Noting that she did not consider metadata to be true cataloging, Huthwaite described some benefits of using AACR2 to describe Internet resources and presented reasons to include records for Internet resources in the catalog. She outlined important considerations for the future: the need to continue to support and develop AACR2 in cooperation with other communities, e.g., MARC, ISBD, Dublin Core; development of a two-tiered approach to Internet resources, in recognition that not all resources deserve full cataloging; collection development and access policies for Internet resources; and the encouragement of sharing and cooperation.
Sally McCallum, chief of the Network Development and MARC Standards Office, LC, summarized her conference paper "Extending MARC for Bibliographic Control in the Web Environment: Challenges and Alternatives." Noting that MARC has never been monolithically used for cataloging and there are other complementary apparatus in existence, she said that Dublin Core and XML can serve a useful purpose. Not all Web resources are "research" quality, deserving full cataloging and markup; other approaches may be more helpful in capturing the "ephemeral" Web. She concluded that librarians should apply their resource selection expertise to Web resources; the vast majority of Web documents are candidates for simple description, but progress can be made by embedding descriptions in documents (e.g., author-supplied metadata), developing tools to assist this effort, and evaluating the suitability of Dublin Core for this purpose; research-quality Web resources are candidates for MARC, but the library community should review MARC content, make available structural transformation tools to assist authors in providing description and librarians in evaluating authors' efforts, and experiment with XML structures. Most importantly, libraries should insist on standardization.
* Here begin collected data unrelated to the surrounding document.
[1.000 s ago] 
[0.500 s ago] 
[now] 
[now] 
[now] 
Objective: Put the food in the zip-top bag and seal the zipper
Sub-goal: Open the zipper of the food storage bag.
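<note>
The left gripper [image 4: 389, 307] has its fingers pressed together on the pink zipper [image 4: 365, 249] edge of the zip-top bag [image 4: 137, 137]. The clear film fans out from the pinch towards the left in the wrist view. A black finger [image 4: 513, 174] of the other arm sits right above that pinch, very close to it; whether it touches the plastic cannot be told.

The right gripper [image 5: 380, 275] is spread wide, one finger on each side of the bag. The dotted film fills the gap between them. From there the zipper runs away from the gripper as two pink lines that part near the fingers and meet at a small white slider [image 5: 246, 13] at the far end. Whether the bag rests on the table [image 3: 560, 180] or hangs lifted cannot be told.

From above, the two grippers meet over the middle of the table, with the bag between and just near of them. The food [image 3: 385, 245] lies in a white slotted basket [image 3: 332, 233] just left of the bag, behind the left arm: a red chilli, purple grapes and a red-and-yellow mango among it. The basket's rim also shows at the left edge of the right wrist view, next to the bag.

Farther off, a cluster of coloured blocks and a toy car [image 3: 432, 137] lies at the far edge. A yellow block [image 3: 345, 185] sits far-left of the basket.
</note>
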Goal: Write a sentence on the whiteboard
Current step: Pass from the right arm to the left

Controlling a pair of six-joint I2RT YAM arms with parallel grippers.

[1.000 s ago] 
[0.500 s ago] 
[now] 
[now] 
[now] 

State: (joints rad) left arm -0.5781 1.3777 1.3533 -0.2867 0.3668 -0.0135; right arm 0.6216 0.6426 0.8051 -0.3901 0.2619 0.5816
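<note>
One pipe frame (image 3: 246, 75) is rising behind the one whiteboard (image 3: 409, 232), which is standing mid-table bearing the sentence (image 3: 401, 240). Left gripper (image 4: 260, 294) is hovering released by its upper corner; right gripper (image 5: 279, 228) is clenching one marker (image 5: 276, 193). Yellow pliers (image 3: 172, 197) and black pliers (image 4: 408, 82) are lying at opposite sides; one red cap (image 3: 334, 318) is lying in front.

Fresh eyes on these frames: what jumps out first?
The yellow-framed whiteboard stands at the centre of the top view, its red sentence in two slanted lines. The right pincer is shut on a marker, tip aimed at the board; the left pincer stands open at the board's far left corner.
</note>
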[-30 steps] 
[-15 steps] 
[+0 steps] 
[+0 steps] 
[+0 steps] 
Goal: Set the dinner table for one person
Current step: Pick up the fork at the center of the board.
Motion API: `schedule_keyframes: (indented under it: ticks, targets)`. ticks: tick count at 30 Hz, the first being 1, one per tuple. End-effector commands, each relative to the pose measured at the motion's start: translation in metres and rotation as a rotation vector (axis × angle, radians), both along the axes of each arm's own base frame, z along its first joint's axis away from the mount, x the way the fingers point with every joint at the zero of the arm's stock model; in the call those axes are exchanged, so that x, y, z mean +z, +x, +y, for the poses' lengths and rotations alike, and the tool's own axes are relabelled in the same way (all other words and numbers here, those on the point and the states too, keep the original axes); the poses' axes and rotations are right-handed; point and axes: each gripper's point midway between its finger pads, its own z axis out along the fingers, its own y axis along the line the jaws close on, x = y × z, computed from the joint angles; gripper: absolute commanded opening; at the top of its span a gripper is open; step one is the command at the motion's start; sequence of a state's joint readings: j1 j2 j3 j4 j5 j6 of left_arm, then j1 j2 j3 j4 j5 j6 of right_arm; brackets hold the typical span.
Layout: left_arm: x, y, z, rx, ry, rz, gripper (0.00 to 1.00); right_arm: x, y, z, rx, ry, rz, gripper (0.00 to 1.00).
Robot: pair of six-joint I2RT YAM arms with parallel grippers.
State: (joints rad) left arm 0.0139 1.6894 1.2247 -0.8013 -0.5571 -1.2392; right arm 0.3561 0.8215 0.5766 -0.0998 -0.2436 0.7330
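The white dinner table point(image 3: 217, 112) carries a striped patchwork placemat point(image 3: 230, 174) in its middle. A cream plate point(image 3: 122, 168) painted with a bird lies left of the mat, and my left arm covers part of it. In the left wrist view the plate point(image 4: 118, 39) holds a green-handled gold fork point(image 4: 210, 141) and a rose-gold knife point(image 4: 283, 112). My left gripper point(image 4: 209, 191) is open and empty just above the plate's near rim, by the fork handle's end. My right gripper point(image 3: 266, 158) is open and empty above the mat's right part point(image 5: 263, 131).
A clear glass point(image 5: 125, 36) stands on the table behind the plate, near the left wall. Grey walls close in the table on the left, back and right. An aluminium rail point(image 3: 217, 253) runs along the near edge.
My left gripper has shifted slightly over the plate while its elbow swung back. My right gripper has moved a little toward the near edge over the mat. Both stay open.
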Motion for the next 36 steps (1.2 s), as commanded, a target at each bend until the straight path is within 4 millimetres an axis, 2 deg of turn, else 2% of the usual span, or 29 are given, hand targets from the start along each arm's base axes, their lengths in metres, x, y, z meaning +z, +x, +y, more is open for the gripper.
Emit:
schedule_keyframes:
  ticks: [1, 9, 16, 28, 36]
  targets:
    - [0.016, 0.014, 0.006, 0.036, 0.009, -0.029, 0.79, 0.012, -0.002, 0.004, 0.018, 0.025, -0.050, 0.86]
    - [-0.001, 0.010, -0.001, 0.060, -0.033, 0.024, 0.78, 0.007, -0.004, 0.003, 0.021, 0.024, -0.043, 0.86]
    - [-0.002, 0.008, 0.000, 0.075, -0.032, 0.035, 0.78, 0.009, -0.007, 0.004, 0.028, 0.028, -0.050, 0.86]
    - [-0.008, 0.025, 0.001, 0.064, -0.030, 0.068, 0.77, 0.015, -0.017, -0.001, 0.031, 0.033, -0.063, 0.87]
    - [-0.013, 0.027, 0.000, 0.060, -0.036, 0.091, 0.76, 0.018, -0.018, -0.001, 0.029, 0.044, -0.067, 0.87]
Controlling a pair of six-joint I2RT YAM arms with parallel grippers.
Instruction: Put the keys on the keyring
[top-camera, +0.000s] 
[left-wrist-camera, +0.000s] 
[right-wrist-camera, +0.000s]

Lynne C. Howarth, associate professor and dean of the Faculty of Information Studies at the University of Toronto, was the panel reactor for Ann Huthwaite's paper. Dr. Howarth said that the paper evoked philosophical and practical questions: What is the place or role of AACR2 relative to other codes and standards (including metadata)? To what extent are the "vision" and "reach" of AACR2 restricted to the Anglo-American context only? How far is the AACR2 community willing to support the "international" focus and applicability of the code? She asked whether metadata will be a "bridge" or another "wedge" between catalogers and others.
The panel reactor for McCallum's paper was Paul Weiss, manager, Conversion and Database Services for Innovative Interfaces, Inc. He reminded the audience that the library community has made a great investment in standards such as MARC and AACR and should share its valuable expertise with the developers of other metadata schemes in hopes of making such schemes interoperable to some degree with its own.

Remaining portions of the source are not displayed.